Optimizing Code Further, CUDA Jit?

CodingNoob21 · July 21, 2020, 5:53pm

I’m trying to optimize the following piece of code to have it run faster. I’m currently using the @njit decorator and while it provides some speedup, it is still slower than I’d like.

So I wanted to write the following code into something that can be run off a cuda GPU but I’m unsure as to how to accomplish it.

I know I’ll need to use the following decorator @cuda.jit(argtypes=[int64, float64[:,:], float64[:,:], float64[:,:], int64, float64[:,:,:], int64]) but past that I’m unsure as to how to use cuda.gridsize, cuda.grid and other required pieces of code to get this running on a gpu.

import numpy as np
from numba import njit, prange, vectorize

@njit(cache=True,fastmath=True,nogil=True)
def tauLoop(Ptrain, TrainData, C, Mi, numFeats, detection_stream, channels):
   for tau in range(1, 121):
       print(tau)
       for i in range (0, Ptrain):
           for n in range(1, channels+1):
               test_stat = np.empty((1, 8))
               firstPos = numFeats*(n-1)
               secondPos = numFeats*n
               f_sensor_n = TrainData[firstPos:secondPos, i]
               C_sensor_n = (C[firstPos:secondPos, firstPos:secondPos])
               invertCsensor = np.linalg.inv(C_sensor_n)

               for k in range (0, 8):
                   Mi_sensor_n = Mi[firstPos:secondPos, k]
                   subTracted = ((f_sensor_n-Mi_sensor_n))
                   leftSide = (subTracted).conj().T
                   rightSide = invertCsensor.dot(subTracted)
                   calcVal = np.dot(leftSide, rightSide)
                   test_stat[0, k] = (calcVal)

               min_ts = min(test_stat[0])

               if min_ts > tau:
                   detection_stream[tau-1,n-1,i] = 1
               else:
                   detection_stream[tau-1,n-1,i] = 0


   return detection_stream

Ptrain = 3800
channels = 192
TrainData = np.random.rand(576, Ptrain)
C = np.random.rand(576, 576)
Mi = np.random.rand(576, 576)
detection_stream = np.zeros((120, channels,Ptrain), np.float64)
detection_stream_found = tauLoop(Ptrain, TrainData, C, Mi, 3, detection_stream, channels)

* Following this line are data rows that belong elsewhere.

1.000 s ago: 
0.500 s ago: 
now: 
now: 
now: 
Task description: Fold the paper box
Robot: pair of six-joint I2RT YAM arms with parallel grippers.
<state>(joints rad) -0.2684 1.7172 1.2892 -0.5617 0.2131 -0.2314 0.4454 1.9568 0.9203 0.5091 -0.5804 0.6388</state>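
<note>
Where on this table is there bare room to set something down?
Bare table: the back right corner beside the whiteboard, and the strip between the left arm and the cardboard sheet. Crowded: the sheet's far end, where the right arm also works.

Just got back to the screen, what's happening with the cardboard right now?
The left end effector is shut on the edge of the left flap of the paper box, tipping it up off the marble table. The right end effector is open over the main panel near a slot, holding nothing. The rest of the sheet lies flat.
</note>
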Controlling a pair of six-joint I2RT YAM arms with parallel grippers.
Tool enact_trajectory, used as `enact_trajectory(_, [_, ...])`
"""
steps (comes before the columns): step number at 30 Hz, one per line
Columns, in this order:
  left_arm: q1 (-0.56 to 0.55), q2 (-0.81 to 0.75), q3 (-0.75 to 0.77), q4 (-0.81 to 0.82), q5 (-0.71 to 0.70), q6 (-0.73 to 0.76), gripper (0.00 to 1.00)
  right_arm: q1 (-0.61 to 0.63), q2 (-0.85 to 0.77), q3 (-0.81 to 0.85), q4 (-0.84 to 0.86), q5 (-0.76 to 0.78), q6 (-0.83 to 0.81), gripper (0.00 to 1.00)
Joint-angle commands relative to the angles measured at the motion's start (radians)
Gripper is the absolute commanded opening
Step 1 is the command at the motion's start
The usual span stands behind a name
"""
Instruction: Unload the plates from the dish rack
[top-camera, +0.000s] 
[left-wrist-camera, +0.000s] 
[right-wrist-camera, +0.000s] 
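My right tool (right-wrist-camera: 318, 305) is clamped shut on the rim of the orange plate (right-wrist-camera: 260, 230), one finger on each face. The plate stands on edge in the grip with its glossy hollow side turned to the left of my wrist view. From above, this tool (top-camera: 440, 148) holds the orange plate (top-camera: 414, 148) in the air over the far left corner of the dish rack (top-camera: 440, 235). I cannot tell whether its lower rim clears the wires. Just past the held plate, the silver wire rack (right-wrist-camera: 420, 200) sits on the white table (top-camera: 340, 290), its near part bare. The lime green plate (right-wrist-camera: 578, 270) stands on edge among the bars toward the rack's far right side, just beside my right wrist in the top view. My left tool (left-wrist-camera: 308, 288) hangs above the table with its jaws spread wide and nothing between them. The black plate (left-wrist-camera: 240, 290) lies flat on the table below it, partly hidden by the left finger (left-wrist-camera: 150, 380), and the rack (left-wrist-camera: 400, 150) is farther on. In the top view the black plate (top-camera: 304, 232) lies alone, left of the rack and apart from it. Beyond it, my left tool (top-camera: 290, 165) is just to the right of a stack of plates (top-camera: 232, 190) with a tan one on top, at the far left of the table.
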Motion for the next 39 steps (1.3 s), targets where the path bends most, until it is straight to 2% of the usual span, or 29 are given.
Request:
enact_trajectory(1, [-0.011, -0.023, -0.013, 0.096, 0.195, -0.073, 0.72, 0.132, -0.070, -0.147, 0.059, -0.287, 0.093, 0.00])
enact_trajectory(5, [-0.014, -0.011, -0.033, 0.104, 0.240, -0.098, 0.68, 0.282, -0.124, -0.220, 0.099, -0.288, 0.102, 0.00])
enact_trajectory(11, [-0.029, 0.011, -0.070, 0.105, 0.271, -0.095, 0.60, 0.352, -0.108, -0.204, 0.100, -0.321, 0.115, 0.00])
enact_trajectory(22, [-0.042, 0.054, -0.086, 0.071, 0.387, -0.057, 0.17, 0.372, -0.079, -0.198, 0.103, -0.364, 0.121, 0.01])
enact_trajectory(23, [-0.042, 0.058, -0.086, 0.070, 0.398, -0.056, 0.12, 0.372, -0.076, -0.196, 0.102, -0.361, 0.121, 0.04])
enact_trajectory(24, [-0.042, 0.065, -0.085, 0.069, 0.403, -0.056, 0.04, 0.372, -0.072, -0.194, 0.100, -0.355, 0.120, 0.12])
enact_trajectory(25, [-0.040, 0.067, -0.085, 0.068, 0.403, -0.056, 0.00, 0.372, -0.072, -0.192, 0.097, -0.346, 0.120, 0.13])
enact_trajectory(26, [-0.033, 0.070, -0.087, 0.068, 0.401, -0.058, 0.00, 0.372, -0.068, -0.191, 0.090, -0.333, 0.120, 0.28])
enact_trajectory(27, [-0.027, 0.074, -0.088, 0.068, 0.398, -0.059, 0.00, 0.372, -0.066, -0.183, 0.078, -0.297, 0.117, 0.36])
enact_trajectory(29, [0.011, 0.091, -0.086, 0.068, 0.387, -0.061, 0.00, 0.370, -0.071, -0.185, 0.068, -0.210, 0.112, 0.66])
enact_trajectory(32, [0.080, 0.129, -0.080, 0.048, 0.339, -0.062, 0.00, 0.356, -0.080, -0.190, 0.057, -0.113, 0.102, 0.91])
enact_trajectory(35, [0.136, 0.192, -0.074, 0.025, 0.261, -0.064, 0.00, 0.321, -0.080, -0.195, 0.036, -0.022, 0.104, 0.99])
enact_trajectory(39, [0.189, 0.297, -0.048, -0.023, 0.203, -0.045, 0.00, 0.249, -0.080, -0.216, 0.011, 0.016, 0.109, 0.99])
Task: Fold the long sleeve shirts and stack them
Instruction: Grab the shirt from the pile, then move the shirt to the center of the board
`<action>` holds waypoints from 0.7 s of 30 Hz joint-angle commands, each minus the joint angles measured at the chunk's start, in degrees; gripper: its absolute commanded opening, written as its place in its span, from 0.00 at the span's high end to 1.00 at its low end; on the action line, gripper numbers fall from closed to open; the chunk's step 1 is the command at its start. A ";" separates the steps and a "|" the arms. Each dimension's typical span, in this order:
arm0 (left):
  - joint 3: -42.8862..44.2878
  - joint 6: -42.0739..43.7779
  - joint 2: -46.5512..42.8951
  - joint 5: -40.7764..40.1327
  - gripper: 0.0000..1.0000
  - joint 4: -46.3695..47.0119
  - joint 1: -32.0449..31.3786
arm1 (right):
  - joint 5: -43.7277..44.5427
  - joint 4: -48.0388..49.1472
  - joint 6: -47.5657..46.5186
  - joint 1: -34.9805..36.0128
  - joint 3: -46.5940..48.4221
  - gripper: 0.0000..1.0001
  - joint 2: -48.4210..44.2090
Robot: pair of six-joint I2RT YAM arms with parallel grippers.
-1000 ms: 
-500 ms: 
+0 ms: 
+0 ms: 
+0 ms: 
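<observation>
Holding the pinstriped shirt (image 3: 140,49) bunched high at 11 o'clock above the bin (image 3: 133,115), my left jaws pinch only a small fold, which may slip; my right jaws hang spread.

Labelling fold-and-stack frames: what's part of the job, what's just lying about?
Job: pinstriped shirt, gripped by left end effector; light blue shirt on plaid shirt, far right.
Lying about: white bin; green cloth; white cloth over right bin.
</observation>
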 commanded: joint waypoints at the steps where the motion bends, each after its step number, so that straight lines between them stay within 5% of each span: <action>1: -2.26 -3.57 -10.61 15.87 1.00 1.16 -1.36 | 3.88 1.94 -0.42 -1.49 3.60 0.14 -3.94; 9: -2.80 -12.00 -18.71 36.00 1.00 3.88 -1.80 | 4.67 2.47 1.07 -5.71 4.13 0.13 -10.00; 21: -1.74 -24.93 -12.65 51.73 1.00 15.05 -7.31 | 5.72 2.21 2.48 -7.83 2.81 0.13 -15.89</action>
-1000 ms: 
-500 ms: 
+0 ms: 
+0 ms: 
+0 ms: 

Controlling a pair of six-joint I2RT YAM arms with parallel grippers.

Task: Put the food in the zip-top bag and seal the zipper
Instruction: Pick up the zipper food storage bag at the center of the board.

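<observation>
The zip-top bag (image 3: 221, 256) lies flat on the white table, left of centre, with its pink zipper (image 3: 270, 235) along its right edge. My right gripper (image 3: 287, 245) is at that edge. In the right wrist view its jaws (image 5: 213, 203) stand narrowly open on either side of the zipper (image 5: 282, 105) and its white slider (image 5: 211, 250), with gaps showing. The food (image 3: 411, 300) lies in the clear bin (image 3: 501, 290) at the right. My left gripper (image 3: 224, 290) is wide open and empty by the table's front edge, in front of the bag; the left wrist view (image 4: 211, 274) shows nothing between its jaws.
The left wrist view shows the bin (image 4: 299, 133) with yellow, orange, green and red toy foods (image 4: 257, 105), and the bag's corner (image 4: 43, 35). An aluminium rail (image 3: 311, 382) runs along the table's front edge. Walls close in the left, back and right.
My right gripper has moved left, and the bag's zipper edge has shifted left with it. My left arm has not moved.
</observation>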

Any help would be super appreciated, online tutorials are a little scarce and documentation is a hard to follow to implement in this use case.

EDIT: I’ve made some progress but here is where I’m getting stuck:

@cuda.jit
def tauLoop(Ptrain, TrainData, C, Mi, numFeats, detection_stream, channels):

    nz,nx, ny = detection_stream.shape
    tau, i, n = cuda.grid(3)

    if i < ny and n < nx and tau < nz:
        firstPos = numFeats*(n-1)
        secondPos = numFeats*n
        f_sensor_n = TrainData[firstPos:secondPos, i]
        C_sensor_n = (C[firstPos:secondPos, firstPos:secondPos])
        #invertCsensor = np.linalg.inv(C_sensor_n)

        for k in range (0, 8):
            Mi_sensor_n = Mi[firstPos:secondPos, k]
            """
            #subTracted = f_sensor_n - Mi_sensor_n
            leftSide = (subTracted).conj().T
            rightSide = invertCsensor.dot(subTracted)
            calcVal = np.dot(leftSide, rightSide)
            test_stat.append(calcVal)
            """

        min_ts = 1

        if min_ts > 0:
            detection_stream[tau-1, n-1,i] = 1
        else:
            detection_stream[tau-1, n-1,i] = 0

Ptrain = 3800
channels = 192
TrainData = np.random.rand(576, Ptrain)
test_stat = np.empty((1, 8))
C = np.random.rand(576, 576)
Mi = np.random.rand(576, 576)
an_array = np.zeros((120, channels,Ptrain), np.int32)
threadsperblock = (8,8,8)

blockspergrid_x = math.ceil(an_array.shape[0] / threadsperblock[0])
blockspergrid_y = math.ceil(an_array.shape[1] / threadsperblock[1])
blockspergrid_z = math.ceil(an_array.shape[2] / threadsperblock[2])
blockspergrid = (blockspergrid_x, blockspergrid_y,blockspergrid_z)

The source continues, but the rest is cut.